Companies that we sell to are figuring out they had 100 people in this role, and now need 20. Where are they going to move the other 80? The beauty for us is that we have 60 odd banks that are all using Tara. I can actually work across them and create best practices. So I can come in and say, ‘ This is what 10 other banks are doing with these people in personnel. And here's the training plans that they give them and here's how they take them through this’. There's something about that kind of group learning we're starting to do a lot more of, it’s like we're hosting our own kind of industry group sessions. 


WorkFusion is currently heavily reliant on the financial services and banking business, although it is trying to address this with alliances in other industry sectors. Famularo says: 

We recognize that we are not going to be experts in every field. But we can partner with other companies that can go to market in different fields.
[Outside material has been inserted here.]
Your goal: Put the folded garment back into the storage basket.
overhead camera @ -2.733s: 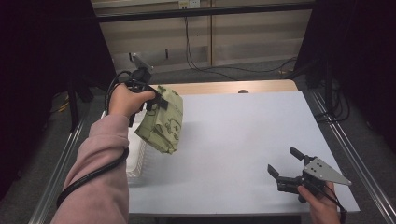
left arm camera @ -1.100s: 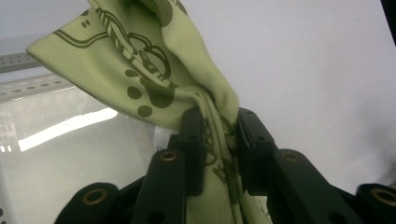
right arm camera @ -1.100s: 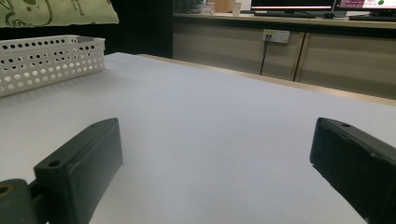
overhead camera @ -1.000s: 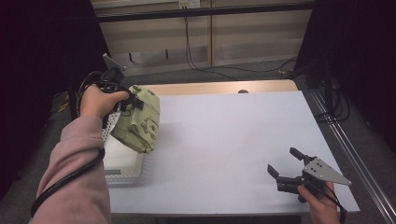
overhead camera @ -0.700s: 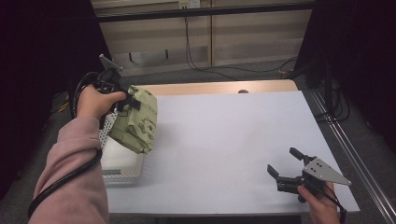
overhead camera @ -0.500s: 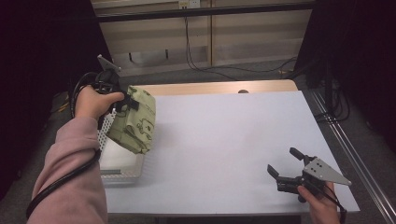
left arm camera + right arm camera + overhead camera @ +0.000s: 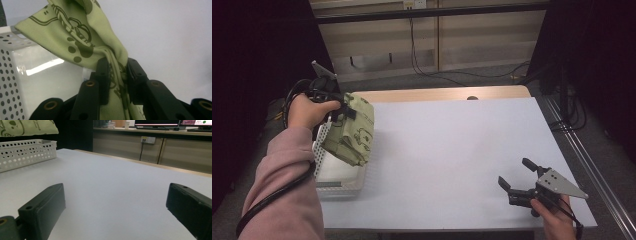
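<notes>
The left hand-held gripper (image 7: 117, 75) pinches a green cloth (image 7: 349, 130) above the basket (image 7: 339, 182); the right hand-held gripper (image 7: 518, 179) rests wide on the counter (image 7: 452, 150).

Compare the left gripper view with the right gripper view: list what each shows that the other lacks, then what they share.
Left gripper view alone: the left gripper, its black jaws shut on the green printed cloth, and the basket's glossy inside.

Right gripper view alone: the right gripper with jaws wide apart over the bare white table, plus a wooden cabinet wall and monitors behind.

Both: the cloth, the white perforated basket and the table.
</notes>
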`<state>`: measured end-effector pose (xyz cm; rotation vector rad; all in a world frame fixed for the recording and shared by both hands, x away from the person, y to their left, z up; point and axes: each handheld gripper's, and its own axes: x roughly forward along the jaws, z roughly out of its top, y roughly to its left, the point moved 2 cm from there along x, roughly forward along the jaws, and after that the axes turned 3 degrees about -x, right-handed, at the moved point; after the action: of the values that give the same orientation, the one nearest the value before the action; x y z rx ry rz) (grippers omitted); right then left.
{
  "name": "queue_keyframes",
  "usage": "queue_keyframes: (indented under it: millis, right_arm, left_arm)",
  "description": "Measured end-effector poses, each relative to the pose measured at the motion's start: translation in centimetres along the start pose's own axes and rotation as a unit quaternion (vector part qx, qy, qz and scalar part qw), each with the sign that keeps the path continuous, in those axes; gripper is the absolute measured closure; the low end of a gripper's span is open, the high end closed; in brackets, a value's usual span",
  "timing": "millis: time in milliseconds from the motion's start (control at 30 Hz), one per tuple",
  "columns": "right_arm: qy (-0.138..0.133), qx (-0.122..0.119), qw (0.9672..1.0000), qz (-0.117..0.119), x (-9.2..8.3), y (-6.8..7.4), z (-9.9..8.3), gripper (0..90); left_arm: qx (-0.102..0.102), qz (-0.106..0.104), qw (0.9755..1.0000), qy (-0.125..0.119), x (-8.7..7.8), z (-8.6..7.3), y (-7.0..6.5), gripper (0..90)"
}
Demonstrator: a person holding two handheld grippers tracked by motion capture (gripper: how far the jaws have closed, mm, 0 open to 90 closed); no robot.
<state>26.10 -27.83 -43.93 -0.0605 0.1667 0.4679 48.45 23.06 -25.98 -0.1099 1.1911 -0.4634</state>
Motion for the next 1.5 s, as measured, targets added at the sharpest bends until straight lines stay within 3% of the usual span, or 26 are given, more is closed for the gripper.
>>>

To that end, towards the end of last year the firm announced the rollout of its no code Work.AI platform and a partnership deal with a legal software company Epiq. Based in New York, Epiq wanted to build its own legal Digital Workers and is now using WorkFusion’s no code Work.AI platform.  Famularo comments: 

We're not going into legal. We don't have the expertise in legal you do. So we will give you our platform. We'll help you design [Digital Workers]. And then when you sell them, we'll collect the royalty.

My take

WorkFusion’s mission ‘to accelerate the world’s transition to more meaningful work’ is certainly bold. But it does seem to have hit upon one seemingly practical way of integrating easily-integratable AI Digital Workers into existing teams, using the experiences of its existing customer base.